I really don't think this is something that would work in software.  I
agree that having a bandwidth grouping like 802.1Qaz would be somewhat
useful, but that's the only piece of DCB that would work in software.
And you can achieve the same behavior using sch_prio with cbq or htb on
the nodes, minus the full link aggregation.

The 802.1Qbb, per-priority pause (flow control), cannot work in a
software implementation.  This is a new flow control frame processed by
the MAC for each priority on the link.  Also, the Rx filtering can't be
emulated in software either.  The MAC filters on VLAN priority.  I know
that can be configured with vconfig and set_ingress_map, but the whole
point of the technology is to have the Rx processing done in the
hardware's packet buffers, much like RSS filtering.
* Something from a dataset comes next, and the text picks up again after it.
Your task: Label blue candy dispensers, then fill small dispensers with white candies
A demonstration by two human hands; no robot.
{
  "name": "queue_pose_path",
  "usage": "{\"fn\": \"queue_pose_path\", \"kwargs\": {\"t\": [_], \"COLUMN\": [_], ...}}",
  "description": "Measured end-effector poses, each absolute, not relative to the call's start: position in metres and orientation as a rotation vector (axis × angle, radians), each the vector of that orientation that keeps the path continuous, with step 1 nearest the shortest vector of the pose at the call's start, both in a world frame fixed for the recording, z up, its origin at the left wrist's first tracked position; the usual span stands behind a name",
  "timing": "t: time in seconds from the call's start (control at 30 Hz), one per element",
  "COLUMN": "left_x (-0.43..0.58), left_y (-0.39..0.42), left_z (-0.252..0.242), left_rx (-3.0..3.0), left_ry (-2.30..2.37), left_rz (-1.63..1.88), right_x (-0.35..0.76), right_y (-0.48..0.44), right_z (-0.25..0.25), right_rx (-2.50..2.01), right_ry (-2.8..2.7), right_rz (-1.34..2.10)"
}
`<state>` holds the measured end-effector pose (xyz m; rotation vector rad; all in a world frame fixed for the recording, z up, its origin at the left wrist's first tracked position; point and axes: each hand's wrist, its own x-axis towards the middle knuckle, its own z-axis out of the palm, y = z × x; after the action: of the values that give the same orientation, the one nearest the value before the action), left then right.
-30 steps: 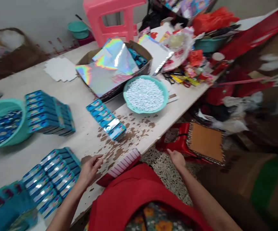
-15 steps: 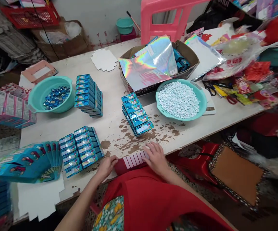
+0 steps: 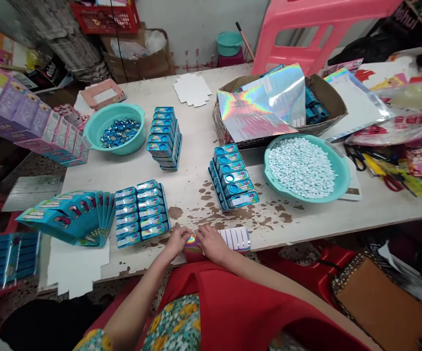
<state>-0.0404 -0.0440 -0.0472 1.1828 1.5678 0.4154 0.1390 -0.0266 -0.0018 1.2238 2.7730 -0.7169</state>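
Note:
At the table's front edge lies a shiny sticker sheet [image 3: 235,239] with a row of white labels. My left hand [image 3: 179,241] pinches its left end, fingertips pressed together. Close beside it, my right hand [image 3: 213,243] has bent fingers gripping the same end, and its wrist lies over part of the sheet. Just beyond my hands stands a stack of blue tins [image 3: 236,178] with round recesses. Left of my hands, two rows of blue tins [image 3: 141,214] sit in a display box. Farther back is another stack of blue tins [image 3: 164,136].
A turquoise bowl of small white candies [image 3: 302,168] stands at right, a bowl of round blue metallic pieces [image 3: 116,129] at left. Behind is a cardboard box [image 3: 331,107] topped by holographic sheets [image 3: 262,102]. Fanned blue printed cards [image 3: 72,217] overhang the left front.
My right hand has moved left along the sticker sheet, from its labels to its left end, and its spread fingers have drawn together. The view has shifted left.

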Motion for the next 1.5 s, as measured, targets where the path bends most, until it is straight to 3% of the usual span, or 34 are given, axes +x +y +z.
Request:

This technology really is a hardware-based technology.  The piece that
we could effectively implement in software is the Tx priority grouping.
But that's a small piece of the whole technology.  All we're trying to
do is provide the method of configuring the hardware for this
technology, which is closely coupled with the FCoE work going on in the
SCSI world.  I don't think anyone would benefit trying to emulate it in
software, since everything we can implement in the software can already
be achieved using existing facilities.

> It overlaps existing functionality to a certain extent, and 
> there is no real reason for that overlap to exist.  The 
> question is which (the existing facilities or the new one) 
> subsumes which.

The existing facilities for traffic shaping and bandwidth aggregation do
overlap if you loaded those qdiscs with a DCB device.  But I don't think
the existing qdiscs should be removed or modified; the two technologies
are too different, in my opinion, to be combined in software.